I should’ve let them leave me behind…

“Oh goddamn it, I fucking heard that, Tizzy…” Kyra groaned. “You still think everybody’d have ridden off into the sunrise if they’d just abandoned you? Or sacrificed you?”

“It’s a kind of magical thinking,” Ewan murmured, one hand stroking her hair. “I’ve seen it before, usually with people struggling with survivor’s guilt. You get basic counseling training when you’re a paramedic, or at least I did, and we were warned that this was something that we might see happen to someone trying to cope with fresh trauma… the wish to trade places with the ones who were lost. People in crisis often want to find something they can offer as a sacrifice, bargain away, to make everything go back to normal. Sometimes, those dealing with survivor’s guilt want that sacrifice to be themselves, so that everything will be right again and the guilt they feel will be absolved. But Tizzy, it’s an illusion, both the blame you’re taking on and what you wished to do to fix it. The world will not become better if you are lost from it.”

“Especially not for any of us,” Tafrara agreed, her voice soft and sad.

Jack nodded as Ewan held her, trying to believe, wishing she could believe. It was probably better consolation than she’d gotten months earlier, when Riddick had been the one trying to tell her something that maybe he’d thought would be reassuring—“He died fast, and if we have any choice about it, that’s the way we should all go out”—as he walked up to stand scant inches behind her.
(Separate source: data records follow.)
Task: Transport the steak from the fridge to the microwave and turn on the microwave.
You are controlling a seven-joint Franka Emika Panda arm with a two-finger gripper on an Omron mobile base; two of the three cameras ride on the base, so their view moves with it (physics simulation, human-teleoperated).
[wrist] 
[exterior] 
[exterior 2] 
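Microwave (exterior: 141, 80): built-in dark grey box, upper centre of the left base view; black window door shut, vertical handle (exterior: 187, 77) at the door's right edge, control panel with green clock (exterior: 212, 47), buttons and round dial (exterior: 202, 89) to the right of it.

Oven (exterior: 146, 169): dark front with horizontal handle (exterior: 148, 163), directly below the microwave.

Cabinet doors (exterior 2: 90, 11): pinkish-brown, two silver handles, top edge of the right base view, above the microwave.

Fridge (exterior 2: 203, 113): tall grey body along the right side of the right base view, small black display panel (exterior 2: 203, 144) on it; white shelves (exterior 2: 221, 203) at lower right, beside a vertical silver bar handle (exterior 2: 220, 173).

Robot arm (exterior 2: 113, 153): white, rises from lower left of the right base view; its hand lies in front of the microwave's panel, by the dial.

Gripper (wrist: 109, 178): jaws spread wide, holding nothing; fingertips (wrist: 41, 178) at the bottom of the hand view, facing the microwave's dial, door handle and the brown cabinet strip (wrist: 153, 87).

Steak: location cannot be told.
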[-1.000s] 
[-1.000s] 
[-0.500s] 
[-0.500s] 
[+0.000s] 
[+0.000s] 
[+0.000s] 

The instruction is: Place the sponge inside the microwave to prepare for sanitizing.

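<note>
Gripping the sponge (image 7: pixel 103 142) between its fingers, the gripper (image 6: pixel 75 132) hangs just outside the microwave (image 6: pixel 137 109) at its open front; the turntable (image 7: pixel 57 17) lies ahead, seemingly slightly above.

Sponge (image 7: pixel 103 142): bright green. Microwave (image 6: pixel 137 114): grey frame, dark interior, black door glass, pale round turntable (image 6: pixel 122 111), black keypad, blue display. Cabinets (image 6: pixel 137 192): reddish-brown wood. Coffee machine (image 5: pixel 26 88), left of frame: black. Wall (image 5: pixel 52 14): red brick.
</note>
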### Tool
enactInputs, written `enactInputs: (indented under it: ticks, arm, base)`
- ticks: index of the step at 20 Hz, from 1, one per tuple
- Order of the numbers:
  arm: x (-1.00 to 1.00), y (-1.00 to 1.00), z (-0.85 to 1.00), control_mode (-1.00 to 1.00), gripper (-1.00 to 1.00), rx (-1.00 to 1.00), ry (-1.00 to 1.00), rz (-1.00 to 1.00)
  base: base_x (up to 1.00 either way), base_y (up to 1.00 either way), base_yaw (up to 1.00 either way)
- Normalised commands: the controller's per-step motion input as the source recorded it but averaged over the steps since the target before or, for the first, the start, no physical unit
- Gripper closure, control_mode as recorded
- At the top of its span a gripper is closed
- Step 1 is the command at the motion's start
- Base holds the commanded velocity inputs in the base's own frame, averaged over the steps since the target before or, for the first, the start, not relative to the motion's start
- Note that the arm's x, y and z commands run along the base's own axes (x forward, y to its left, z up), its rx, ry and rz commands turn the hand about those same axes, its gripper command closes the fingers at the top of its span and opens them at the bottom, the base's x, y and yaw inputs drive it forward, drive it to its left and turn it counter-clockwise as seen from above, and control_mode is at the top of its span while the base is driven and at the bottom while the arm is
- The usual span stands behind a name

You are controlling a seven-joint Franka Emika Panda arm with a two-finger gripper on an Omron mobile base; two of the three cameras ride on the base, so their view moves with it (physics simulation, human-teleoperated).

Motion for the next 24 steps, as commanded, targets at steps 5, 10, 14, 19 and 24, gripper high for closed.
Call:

She’d felt the heat of his body radiating against her back, felt his eyes on her, felt his hand reaching out toward her for a second before it withdrew.

This is it, she had thought. If he’s gonna kill me, this is when it’ll happen.

But his voice, dark and rough and yet somehow gentle, had filled her ears instead. “Don’t you cry for Johns. Don’t you dare.”

And he’d walked away.

She didn’t know what was more disturbing now: the fact that she had been prepared to let him cut her throat without a fight, if that was his plan…

…or the fact that part of her had been disappointed when he hadn’t.

“Fucking shit, Tizzy,” Kyra groaned. “Fucking shit.